● **Exercise aim**
Copy out every line of the data that follows, exactly.
——
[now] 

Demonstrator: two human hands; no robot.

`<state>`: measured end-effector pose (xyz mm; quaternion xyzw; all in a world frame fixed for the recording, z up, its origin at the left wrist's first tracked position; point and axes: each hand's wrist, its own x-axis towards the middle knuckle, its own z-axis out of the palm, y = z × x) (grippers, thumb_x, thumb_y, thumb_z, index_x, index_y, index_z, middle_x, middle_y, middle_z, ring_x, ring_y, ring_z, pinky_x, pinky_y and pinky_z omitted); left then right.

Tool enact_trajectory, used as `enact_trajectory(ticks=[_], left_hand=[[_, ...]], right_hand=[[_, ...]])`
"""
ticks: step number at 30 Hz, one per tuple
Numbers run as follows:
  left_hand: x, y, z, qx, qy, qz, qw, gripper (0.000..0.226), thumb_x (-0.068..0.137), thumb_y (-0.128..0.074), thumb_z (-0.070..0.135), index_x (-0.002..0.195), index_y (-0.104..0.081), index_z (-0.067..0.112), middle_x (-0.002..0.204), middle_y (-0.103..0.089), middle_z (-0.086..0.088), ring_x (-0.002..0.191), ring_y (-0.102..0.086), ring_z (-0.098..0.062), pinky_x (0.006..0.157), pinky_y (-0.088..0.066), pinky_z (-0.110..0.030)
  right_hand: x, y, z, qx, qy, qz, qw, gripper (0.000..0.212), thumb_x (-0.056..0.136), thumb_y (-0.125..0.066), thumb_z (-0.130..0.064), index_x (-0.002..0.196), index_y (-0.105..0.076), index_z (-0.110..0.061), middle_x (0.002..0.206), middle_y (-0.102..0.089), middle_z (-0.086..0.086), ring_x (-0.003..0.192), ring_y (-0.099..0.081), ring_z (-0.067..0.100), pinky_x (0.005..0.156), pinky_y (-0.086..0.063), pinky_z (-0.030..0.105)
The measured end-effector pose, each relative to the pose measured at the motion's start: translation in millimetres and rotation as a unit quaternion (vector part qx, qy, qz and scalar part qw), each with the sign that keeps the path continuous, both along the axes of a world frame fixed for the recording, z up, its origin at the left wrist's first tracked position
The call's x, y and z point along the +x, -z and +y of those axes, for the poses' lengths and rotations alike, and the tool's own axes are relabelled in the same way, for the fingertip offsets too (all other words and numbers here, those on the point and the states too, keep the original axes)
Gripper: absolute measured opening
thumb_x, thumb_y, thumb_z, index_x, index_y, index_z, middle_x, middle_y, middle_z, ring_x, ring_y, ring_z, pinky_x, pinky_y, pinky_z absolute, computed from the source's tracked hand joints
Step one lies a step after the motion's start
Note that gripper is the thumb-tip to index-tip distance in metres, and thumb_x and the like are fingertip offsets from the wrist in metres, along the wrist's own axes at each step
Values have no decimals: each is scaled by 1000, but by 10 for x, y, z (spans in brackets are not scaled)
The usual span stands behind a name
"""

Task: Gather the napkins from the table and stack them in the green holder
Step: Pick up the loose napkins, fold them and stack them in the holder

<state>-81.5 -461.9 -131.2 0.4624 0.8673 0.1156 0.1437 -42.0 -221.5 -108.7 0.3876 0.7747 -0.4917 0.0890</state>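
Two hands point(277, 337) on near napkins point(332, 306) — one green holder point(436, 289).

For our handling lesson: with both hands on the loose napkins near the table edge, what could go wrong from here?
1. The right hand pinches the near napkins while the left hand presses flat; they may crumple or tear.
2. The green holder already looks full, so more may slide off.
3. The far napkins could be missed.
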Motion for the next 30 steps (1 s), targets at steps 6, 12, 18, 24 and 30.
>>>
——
● **Solution to the problem**
[now] 

Demonstrator: two human hands; no robot.

`<state>`: measured end-effector pose (xyz mm; quaternion xyzw; all in a world frame fixed for the recording, z up, its origin at the left wrist's first tracked position; point and axes: each hand's wrist, its own x-axis towards the middle knuckle, its own z-axis out of the palm, y = z × x) (grippers, thumb_x, thumb_y, thumb_z, index_x, index_y, index_z, middle_x, middle_y, middle_z, ring_x, ring_y, ring_z, pinky_x, pinky_y and pinky_z omitted); left then right.

Tool enact_trajectory, used as `enact_trajectory(ticks=[_], left_hand=[[_, ...]], right_hand=[[_, ...]])`
"""
ticks: step number at 30 Hz, one per tuple
Numbers run as follows:
  left_hand: x, y, z, qx, qy, qz, qw, gripper (0.000..0.226), thumb_x (-0.068..0.137), thumb_y (-0.128..0.074), thumb_z (-0.070..0.135), index_x (-0.002..0.195), index_y (-0.104..0.081), index_z (-0.067..0.112), middle_x (-0.002..0.204), middle_y (-0.103..0.089), middle_z (-0.086..0.088), ring_x (-0.002..0.191), ring_y (-0.102..0.086), ring_z (-0.098..0.062), pinky_x (0.006..0.157), pinky_y (-0.088..0.066), pinky_z (-0.110..0.030)
  right_hand: x, y, z, qx, qy, qz, qw, gripper (0.000..0.212), thumb_x (-0.056..0.136), thumb_y (-0.125..0.066), thumb_z (-0.130..0.064), index_x (-0.002..0.196), index_y (-0.105..0.076), index_z (-0.110..0.061), middle_x (0.002..0.206), middle_y (-0.102..0.089), middle_z (-0.086..0.086), ring_x (-0.003..0.192), ring_y (-0.099..0.081), ring_z (-0.067..0.100), pinky_x (0.005..0.156), pinky_y (-0.086..0.063), pinky_z (-0.030..0.105)
The measured end-effector pose, each relative to the pose measured at the motion's start: translation in millimetres and rotation as a unit quaternion (vector part qx, qy, qz and scalar part qw), each with the sign that keeps the path continuous, both along the axes of a world frame fixed for the recording, z up, its origin at the left wrist's first tracked position
The call's x, y and z point along the +x, -z and +y of those axes, for the poses' lengths and rotations alike, and the tool's own axes are relabelled in the same way, for the fingertip offsets too (all other words and numbers here, those on the point and the states too, keep the original axes)
Gripper: absolute measured opening
thumb_x, thumb_y, thumb_z, index_x, index_y, index_z, middle_x, middle_y, middle_z, ring_x, ring_y, ring_z, pinky_x, pinky_y, pinky_z absolute, computed from the source's tracked hand joints
Step one lies a step after the motion's start
Note that gripper is the thumb-tip to index-tip distance in metres, and thumb_x and the like are fingertip offsets from the wrist in metres, along the wrist's own axes at each step
Values have no decimals: each is scaled by 1000, but by 10 for x, y, z (spans in brackets are not scaled)
The usual span stands behind a name
"""

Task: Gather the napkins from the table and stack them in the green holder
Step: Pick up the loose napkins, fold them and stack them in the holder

<state>-81.5 -461.9 -131.2 0.4624 0.8673 0.1156 0.1437 -42.0 -221.5 -108.7 0.3876 0.7747 -0.4917 0.0890</state>
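Two hands point(277, 337) on near napkins point(332, 306) — one green holder point(436, 289).

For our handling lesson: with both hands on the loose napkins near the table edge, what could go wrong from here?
1. The right hand pinches the near napkins while the left hand presses flat; they may crumple or tear.
2. The green holder already looks full, so more may slide off.
3. The far napkins could be missed.
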Motion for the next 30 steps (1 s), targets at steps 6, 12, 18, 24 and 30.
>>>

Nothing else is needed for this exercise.